[PROBLEM REQUIREMENTS] Find "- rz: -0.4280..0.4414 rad" below and begin at its line; stop after the line with "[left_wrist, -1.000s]". Output those lines exactly, without pictures.

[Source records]

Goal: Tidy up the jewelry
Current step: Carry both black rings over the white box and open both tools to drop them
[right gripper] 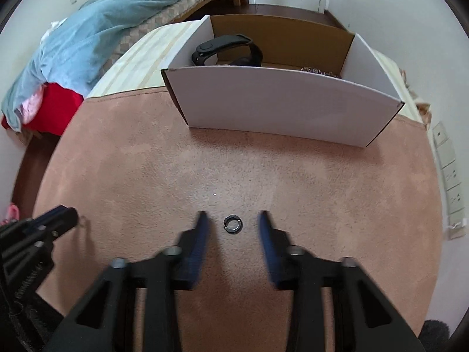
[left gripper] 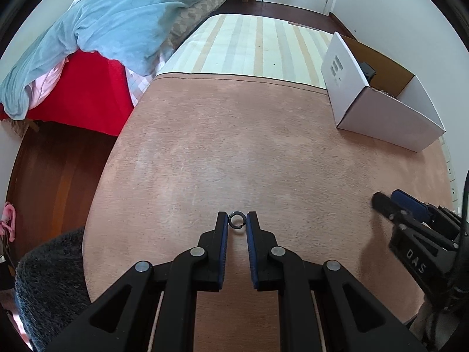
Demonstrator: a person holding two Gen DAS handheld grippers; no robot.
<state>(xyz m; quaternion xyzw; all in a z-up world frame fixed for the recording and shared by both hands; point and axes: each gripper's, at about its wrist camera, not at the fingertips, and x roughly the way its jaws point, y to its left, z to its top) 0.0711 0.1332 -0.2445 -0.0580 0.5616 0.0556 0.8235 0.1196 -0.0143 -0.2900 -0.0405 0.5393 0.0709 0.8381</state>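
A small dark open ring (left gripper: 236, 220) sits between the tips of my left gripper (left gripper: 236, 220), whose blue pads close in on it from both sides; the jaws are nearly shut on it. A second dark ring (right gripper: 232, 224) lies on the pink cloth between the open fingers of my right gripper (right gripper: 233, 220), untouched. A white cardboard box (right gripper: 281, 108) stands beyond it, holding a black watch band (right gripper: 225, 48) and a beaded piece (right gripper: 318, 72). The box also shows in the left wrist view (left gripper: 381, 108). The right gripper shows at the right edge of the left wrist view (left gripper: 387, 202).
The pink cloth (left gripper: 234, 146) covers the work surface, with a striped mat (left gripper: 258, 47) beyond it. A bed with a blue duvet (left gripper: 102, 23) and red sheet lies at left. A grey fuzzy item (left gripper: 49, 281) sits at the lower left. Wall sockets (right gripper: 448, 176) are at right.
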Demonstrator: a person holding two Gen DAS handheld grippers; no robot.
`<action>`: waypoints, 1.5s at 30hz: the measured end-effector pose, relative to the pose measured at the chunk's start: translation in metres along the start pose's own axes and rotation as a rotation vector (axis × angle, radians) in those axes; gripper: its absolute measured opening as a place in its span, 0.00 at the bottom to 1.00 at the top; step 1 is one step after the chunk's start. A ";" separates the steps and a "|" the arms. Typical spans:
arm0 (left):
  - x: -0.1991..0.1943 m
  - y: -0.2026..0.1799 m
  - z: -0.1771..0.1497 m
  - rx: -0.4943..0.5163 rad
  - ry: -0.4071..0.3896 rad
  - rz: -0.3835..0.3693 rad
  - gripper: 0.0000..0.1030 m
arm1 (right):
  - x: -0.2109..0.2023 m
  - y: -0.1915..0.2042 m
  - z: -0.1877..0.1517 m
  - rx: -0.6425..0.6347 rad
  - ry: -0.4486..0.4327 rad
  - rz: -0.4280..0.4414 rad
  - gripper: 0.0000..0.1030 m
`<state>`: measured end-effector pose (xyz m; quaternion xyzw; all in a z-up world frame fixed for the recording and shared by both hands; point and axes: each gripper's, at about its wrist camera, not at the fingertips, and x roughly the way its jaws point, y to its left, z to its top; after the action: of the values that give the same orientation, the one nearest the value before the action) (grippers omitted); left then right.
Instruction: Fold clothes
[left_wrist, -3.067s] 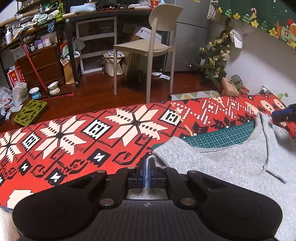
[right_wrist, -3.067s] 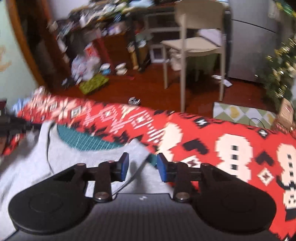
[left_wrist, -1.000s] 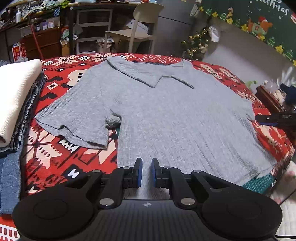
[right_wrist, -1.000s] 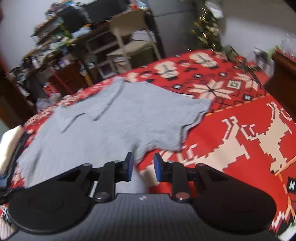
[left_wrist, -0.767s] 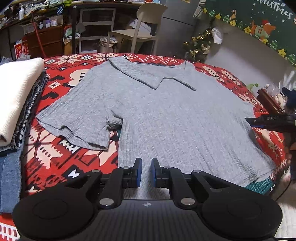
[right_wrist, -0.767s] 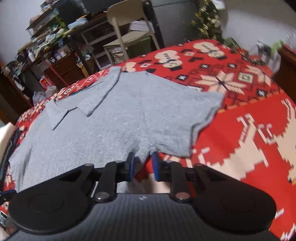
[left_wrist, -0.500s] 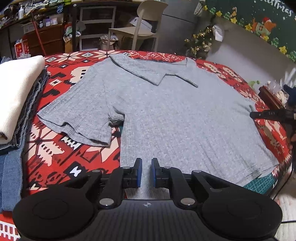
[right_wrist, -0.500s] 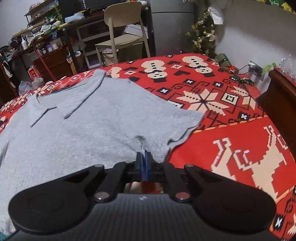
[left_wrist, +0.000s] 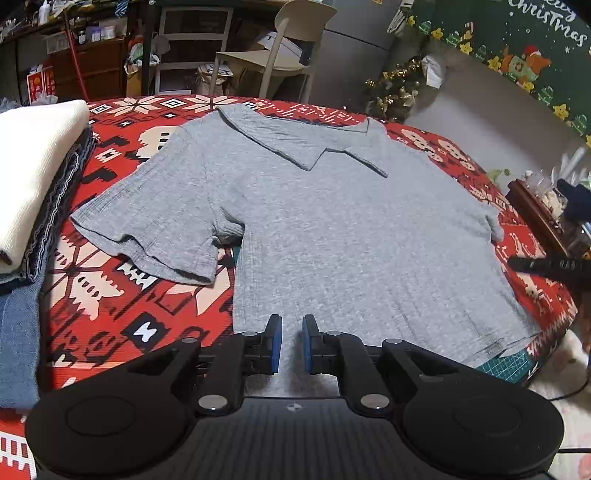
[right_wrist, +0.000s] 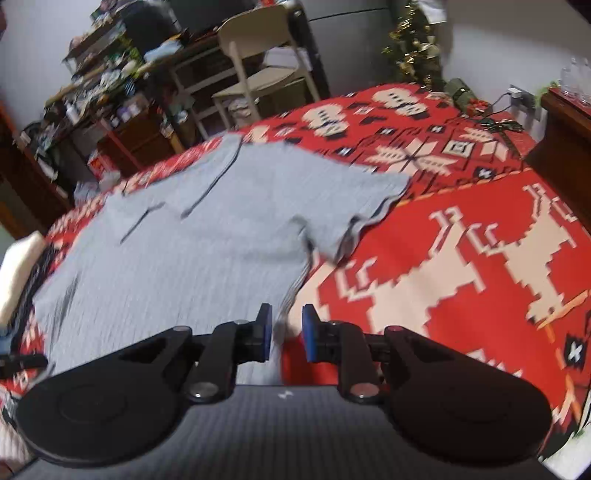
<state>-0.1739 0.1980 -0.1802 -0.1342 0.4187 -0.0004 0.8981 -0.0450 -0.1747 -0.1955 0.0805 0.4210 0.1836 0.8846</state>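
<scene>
The grey shirt lies flat on the bed, collar away. The left gripper stands slightly parted over its hem; the right gripper, just reopened, seems unclamped at the side edge.

Ribbed grey knit shirt; woven-looking, probably matt blanket.

Far right, the green wall banner carries white script reading "Christmas", with its top cut off.
</scene>
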 end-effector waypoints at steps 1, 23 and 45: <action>0.000 0.000 0.000 0.000 0.000 -0.003 0.10 | 0.003 0.003 -0.003 -0.011 0.012 -0.011 0.20; 0.001 0.029 -0.002 -0.112 -0.003 0.048 0.10 | -0.018 0.019 -0.011 -0.064 0.009 -0.036 0.11; 0.023 0.022 0.024 0.084 -0.071 0.203 0.01 | -0.032 0.035 -0.012 -0.112 0.017 0.027 0.12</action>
<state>-0.1434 0.2221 -0.1880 -0.0536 0.3977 0.0776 0.9126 -0.0823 -0.1551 -0.1699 0.0351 0.4165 0.2193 0.8816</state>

[SOLVED EXERCISE]
  - rz: -0.4280..0.4414 rad
  - gripper: 0.0000..0.1030 m
`<state>`: measured end-effector pose (xyz m; quaternion xyzw; all in a z-up world frame fixed for the recording and shared by both hands; point and axes: each gripper's, at about its wrist camera, not at the fingertips, and x roughly the way its jaws point, y to its left, z to its top; after the action: of the values that give the same orientation, the one nearest the value before the action) (grippers omitted); left then right.
Instruction: Fold clothes
[left_wrist, -3.067s] 
[right_wrist, -3.067s] 
[left_wrist, -1.000s] 

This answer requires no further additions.